Extract all lines from the data beneath that include the word "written".
—————
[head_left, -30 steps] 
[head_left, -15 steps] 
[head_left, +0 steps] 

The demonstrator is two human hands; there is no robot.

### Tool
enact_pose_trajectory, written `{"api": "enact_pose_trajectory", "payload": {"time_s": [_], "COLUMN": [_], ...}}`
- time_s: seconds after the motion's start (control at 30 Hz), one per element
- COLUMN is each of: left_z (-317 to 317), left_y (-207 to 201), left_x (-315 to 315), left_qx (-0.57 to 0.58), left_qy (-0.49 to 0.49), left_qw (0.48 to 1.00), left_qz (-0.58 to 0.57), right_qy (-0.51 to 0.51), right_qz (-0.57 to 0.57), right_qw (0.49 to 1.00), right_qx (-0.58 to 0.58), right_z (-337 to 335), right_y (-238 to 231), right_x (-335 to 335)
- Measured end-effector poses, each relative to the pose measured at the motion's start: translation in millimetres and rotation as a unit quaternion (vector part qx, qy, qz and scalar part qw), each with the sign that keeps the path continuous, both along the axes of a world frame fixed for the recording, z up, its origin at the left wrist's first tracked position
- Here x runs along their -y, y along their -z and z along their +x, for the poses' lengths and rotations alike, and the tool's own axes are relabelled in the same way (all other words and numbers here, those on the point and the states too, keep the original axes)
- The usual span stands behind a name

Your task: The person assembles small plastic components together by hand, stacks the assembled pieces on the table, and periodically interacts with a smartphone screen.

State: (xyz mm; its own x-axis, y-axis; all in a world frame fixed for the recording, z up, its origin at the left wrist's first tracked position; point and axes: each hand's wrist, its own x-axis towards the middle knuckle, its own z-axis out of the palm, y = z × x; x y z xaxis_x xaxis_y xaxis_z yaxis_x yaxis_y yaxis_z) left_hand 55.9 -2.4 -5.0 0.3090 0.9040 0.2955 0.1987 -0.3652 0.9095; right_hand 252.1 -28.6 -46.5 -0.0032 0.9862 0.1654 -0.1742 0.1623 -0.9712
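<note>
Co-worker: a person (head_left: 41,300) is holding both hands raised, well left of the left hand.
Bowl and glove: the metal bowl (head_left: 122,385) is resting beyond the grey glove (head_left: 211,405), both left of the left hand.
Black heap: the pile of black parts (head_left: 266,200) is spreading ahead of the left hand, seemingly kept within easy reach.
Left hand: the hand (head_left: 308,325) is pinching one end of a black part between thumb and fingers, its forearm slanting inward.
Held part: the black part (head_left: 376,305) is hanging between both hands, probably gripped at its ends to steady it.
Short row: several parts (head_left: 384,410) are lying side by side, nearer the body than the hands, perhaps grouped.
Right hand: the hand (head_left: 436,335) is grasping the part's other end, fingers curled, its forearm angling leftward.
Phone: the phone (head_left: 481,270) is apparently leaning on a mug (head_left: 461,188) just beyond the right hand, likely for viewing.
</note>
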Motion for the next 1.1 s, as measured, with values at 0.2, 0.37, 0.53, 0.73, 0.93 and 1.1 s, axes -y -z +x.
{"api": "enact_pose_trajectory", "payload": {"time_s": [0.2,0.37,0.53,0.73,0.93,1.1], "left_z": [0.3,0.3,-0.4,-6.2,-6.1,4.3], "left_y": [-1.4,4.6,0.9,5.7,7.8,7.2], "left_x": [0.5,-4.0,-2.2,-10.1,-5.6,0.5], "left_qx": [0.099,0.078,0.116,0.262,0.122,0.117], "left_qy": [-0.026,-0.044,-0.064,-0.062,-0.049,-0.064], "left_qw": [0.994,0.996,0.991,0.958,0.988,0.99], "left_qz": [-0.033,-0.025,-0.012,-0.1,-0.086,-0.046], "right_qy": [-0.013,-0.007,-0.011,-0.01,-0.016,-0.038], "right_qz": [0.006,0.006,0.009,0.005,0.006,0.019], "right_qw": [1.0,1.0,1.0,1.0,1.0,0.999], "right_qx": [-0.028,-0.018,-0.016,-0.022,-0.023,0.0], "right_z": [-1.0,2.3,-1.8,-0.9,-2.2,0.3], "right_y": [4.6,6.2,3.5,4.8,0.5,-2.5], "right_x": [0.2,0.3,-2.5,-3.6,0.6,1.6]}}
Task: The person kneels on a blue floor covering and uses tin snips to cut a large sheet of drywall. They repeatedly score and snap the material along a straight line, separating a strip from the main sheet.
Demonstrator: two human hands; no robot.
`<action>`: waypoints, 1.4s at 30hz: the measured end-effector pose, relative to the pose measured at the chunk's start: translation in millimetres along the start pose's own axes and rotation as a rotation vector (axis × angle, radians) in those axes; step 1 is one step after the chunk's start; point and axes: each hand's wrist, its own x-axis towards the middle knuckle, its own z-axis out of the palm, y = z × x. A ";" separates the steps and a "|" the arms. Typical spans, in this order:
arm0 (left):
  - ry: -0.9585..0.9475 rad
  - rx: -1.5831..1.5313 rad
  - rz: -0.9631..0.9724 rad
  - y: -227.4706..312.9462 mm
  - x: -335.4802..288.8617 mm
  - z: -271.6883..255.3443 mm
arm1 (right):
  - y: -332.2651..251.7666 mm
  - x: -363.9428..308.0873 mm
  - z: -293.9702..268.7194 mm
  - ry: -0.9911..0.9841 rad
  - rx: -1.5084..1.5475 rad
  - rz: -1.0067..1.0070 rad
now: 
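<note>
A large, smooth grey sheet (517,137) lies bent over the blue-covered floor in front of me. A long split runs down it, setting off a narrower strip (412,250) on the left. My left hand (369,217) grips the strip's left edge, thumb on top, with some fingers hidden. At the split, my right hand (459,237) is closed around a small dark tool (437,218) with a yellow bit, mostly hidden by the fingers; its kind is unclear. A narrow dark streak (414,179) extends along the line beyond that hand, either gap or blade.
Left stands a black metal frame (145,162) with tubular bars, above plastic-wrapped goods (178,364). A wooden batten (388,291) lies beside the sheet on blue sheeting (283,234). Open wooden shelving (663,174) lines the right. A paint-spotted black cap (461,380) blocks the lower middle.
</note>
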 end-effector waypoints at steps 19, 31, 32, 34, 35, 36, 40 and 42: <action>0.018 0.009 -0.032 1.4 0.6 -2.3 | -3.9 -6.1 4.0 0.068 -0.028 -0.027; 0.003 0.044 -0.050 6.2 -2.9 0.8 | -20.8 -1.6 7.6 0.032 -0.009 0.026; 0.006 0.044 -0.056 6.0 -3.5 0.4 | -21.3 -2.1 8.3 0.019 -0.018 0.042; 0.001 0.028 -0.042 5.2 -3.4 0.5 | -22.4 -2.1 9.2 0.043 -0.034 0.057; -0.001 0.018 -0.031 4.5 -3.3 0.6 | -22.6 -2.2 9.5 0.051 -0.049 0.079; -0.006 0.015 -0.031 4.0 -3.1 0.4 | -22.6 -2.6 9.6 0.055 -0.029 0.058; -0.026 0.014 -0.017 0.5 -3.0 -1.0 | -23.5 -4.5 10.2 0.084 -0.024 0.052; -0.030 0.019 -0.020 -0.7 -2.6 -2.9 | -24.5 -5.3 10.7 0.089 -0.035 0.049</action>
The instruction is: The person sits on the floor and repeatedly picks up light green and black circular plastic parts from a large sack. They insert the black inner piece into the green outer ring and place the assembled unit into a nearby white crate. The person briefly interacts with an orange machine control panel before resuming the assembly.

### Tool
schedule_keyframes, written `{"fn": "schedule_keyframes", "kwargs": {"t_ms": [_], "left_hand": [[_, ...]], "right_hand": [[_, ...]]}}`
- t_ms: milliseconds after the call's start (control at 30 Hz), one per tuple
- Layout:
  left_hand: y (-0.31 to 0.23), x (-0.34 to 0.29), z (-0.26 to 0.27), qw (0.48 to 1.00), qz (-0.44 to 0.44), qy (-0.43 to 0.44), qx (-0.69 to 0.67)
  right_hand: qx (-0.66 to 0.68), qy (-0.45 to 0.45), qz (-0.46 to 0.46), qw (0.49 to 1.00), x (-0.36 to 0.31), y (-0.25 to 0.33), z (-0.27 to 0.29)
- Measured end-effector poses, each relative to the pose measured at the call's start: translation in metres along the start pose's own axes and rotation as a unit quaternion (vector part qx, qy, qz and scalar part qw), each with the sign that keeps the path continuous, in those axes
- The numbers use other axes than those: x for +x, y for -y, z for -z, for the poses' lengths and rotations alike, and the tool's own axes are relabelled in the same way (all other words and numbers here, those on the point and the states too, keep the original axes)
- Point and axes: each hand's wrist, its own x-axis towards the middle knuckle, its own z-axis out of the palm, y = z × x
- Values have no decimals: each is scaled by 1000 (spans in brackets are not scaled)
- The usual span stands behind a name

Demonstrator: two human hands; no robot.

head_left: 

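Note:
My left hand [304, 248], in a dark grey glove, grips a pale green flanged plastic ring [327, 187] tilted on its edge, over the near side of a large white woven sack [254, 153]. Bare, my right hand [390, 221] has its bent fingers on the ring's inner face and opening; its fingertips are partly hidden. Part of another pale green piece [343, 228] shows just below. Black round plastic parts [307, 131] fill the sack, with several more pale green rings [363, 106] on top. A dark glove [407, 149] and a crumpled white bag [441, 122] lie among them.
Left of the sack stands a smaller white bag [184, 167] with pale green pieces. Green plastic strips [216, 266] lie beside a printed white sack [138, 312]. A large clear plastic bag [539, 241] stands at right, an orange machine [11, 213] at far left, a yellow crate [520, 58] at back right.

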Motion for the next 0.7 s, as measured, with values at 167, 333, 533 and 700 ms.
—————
Solution to this problem
enact_pose_trajectory, written `{"api": "enact_pose_trajectory", "payload": {"time_s": [_], "COLUMN": [_], ...}}`
schedule_keyframes, written `{"fn": "schedule_keyframes", "kwargs": {"t_ms": [_], "left_hand": [[_, ...]], "right_hand": [[_, ...]]}}`

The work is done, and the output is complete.